>>>>

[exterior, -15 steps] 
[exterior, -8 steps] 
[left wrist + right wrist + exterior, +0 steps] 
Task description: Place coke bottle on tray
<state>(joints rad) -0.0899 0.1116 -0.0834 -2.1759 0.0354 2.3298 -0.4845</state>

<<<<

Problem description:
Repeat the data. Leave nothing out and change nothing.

Answer section:
[exterior, -15 steps] 
[exterior, -8 steps] 
[left wrist + right wrist + exterior, +0 steps] 
Task description: Place coke bottle on tray
<state>(joints rad) -0.0899 0.1116 -0.0834 -2.1759 0.0354 2.3298 -0.4845</state>

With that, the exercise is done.